Die Übersetzung des Buchs ist nicht durchweg gelungen. Einige Formulierungen versteht man erst beim zweiten Lesen, manche Ausdrücke erscheinen übertrieben pathetisch – vermutlich, weil die beiden Übersetzer sich zu wörtlich an das Original gehalten haben. Auch scheint ihnen nicht bewusst gewesen zu sein, dass man das Fachvokabular der Mathematik nicht beliebig ersetzen kann; so bezeichnen sie Zahlenfolgen fälschlich als "Reihen" und Vemutungen als "Annahmen", was logisch nicht dasselbe ist.

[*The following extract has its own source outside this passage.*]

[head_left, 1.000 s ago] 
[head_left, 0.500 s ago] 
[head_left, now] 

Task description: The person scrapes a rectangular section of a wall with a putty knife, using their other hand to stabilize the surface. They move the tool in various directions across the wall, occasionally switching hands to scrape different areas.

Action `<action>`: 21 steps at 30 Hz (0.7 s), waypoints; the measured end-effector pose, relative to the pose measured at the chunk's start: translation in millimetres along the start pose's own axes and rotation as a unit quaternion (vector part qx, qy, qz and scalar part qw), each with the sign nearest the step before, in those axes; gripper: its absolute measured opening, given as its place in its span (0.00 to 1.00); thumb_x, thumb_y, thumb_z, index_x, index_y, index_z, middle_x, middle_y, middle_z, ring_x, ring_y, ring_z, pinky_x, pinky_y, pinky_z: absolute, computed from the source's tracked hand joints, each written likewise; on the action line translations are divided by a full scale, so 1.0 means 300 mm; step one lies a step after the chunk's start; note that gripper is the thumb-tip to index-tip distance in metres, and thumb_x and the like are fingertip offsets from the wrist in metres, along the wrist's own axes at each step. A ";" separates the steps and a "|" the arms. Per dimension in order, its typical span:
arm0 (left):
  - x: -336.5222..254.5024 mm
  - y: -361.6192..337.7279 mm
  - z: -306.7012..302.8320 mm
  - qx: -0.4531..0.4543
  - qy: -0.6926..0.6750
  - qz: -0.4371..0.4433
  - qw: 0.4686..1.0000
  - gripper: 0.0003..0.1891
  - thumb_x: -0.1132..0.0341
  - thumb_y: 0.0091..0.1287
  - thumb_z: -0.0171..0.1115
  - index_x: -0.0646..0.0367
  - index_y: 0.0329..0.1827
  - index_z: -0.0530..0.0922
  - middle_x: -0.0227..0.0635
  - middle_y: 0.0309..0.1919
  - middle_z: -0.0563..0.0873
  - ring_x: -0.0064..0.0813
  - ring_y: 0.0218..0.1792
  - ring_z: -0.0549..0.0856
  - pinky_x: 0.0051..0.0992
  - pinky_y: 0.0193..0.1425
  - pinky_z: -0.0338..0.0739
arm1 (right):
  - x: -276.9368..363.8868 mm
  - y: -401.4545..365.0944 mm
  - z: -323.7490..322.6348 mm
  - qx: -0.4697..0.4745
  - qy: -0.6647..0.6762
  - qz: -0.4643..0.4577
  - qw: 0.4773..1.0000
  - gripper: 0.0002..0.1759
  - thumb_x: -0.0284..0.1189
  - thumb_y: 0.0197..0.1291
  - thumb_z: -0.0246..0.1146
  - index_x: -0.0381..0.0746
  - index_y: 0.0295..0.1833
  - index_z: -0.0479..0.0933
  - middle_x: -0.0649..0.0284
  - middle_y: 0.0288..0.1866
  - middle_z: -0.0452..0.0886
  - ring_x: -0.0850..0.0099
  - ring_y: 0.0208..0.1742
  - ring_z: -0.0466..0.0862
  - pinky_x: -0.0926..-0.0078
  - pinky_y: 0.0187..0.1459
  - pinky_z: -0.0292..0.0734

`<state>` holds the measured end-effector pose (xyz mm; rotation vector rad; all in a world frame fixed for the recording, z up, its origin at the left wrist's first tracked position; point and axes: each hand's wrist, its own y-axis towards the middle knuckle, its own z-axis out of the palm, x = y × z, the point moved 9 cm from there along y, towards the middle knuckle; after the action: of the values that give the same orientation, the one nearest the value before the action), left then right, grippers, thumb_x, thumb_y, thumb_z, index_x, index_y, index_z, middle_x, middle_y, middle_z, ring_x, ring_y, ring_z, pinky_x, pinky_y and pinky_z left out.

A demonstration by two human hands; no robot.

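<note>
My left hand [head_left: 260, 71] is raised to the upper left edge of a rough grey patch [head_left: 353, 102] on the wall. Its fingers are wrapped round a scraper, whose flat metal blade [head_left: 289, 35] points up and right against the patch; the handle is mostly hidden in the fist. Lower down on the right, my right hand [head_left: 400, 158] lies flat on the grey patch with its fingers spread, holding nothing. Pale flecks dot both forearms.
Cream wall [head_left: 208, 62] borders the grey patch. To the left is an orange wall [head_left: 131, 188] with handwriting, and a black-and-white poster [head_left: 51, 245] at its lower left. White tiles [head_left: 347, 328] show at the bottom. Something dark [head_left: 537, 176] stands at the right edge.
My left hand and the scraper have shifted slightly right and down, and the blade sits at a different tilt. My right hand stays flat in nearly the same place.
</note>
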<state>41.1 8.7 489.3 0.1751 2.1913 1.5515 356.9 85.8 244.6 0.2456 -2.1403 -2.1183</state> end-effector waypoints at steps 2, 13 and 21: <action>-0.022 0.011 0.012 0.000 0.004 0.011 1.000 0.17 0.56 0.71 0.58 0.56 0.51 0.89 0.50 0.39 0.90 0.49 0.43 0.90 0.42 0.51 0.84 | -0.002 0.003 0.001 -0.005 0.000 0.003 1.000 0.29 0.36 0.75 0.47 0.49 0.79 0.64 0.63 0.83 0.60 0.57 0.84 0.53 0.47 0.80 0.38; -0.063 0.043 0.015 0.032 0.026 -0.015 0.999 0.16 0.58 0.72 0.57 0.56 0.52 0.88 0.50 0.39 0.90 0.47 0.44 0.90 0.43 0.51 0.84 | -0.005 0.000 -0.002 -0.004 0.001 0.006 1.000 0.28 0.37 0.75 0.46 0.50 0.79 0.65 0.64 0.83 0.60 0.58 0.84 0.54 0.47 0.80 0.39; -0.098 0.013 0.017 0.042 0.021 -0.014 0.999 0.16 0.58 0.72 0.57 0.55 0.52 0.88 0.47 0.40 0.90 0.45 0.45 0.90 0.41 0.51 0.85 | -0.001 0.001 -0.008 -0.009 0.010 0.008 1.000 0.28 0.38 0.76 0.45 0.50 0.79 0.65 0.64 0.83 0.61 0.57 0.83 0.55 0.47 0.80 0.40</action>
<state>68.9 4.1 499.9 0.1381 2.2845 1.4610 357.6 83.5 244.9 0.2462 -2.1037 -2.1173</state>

Dass die Übersetzer theorème mit "Theorem" widergeben, ist zwar möglich, aber im Deutschen eher unüblich. Lediglich in einer Fußnote weisen sie darauf hin, dass stattdessen im Deutschen "oft" der Begriff "Satz" verwendet werde. An Fachkenntnissen mangelte es auch an jener Buchstelle, die auf das "Theorem von al-Kashi" veweist, das im Deutschen nur unter dem Begriff "Kosinussatz" bekannt ist. Zumindest merkwürdig erscheint die Verwendung der Singularform "Paradox" und der Plurals "Paradoxe" (statt Paradoxon und Paradoxa).

Trotz dieser Mängel lässt sich das Buch mathematischen Laien empfehlen, die etwas darüber erfahren möchten, wie sich die Mathematik im Laufe der Geschichte in unterschiedliche Richtungen ausdifferenzierte. Unterhaltsam ist der Band allemal.